Pelvic pain is a problem we encounter with our patients all too often.
Pelvic pain frequently occurs in young women within a year or two after periods start. Pain can be from many sources, and treatment is typically started for painful periods with NSAIDs (medicines like ibuprofen) and birth control pills. This treatment can be very effective in controlling what doctors call primary dysmenorrhea (painful periods without other abnormalities), but if pain is not substantially improved, it deserves additional investigation as it may be due to endometriosis or other pain inducing conditions. In fact, two-thirds of young women with pain unresolved by medical therapy will be diagnosed with endometriosis when they undergo laparoscopic surgery. This number may also be an under estimate as many times endometriosis in young women has an atypical appearance that varies from the classic lesions found in non-adolescent women. Unfortunately, pelvic pain due to endometriosis can go unrecognized or under-treated for years.

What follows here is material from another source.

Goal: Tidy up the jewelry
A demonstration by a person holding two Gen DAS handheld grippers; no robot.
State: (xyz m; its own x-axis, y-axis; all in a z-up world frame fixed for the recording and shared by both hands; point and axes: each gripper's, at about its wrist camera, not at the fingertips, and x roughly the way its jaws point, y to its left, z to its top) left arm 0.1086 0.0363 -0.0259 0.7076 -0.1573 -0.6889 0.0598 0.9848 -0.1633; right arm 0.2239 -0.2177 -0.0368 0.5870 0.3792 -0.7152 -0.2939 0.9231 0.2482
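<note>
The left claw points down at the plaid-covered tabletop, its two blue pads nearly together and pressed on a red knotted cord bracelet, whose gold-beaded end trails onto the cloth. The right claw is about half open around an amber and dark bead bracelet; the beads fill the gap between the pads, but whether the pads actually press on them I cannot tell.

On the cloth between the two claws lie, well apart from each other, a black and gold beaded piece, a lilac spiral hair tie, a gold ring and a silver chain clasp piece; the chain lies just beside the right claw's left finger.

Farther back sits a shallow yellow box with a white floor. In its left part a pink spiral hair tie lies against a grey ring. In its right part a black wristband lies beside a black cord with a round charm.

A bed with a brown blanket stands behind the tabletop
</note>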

Endometriosis is a condition that involves the growth of a normal tissue (the endometrium is the normal glandular lining of the uterus) that is growing in an abnormal location. Most commonly, endometriosis is diagnosed using laparoscopy, a minimally invasive surgery technique allowing careful inspection of the pelvis, and if necessary, complete removal of involved regions. Endometriosis glands are as active as the glands in the uterus, only outside their normal environment, causing inflammation, bleeding and pelvic pain. Endometriosis leads to scarring and fibrosis of the normally smooth surfaces of the pelvic organs and walls. It can lead to pain with periods, sexual intercourse, bowel movements, and urination, as well as causing infertility. Left unmanaged, pelvic pain due to endometriosis becomes constant and persistent, not just occurring during the time of periods (and the week or so prior).

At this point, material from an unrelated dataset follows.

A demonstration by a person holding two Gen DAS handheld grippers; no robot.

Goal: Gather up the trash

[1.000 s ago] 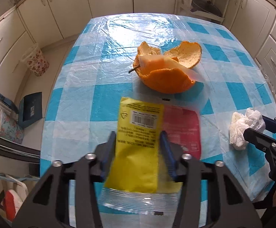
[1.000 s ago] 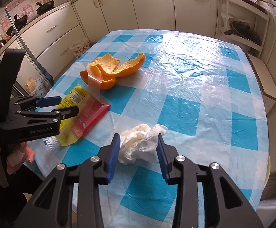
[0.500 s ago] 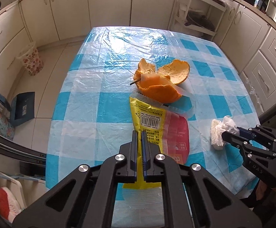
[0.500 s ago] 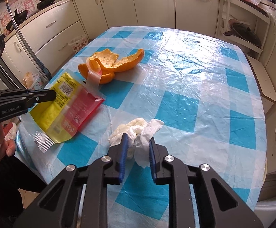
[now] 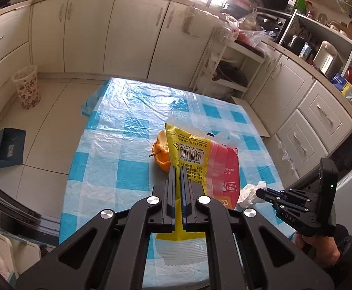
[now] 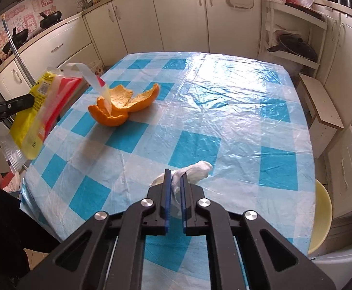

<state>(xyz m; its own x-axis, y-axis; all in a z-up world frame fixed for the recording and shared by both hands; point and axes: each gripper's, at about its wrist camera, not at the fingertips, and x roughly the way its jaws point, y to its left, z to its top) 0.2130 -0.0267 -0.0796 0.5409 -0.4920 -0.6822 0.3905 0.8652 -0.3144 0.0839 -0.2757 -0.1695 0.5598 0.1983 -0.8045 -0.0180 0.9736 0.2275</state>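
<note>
Left wrist view: left gripper (image 5: 177,169) fingers clamp wrapper (image 5: 200,159), lifted off counter (image 6: 224,111).
Right gripper (image 6: 174,177): fingers pinch tissue (image 6: 195,170).
Peel (image 6: 120,107): nearer left.

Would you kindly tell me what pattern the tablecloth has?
The tablecloth is a blue-and-white check under clear plastic, best seen in the right wrist view.
</note>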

Accepted treatments for endometriosis include hormonal management, attempting to suppress growth of endometriosis lesions. Some medical treatments can be fraught with significant side effects, and can be difficult to tolerate. Surgical management may be a more useful management strategy. This is clearly true for women attempting to conceive, and many specialists (including me) believe that when surgical excision is done correctly (with removal of all areas showing evidence of abnormal tissue) pain relief is more complete, and disease resolution is more likely.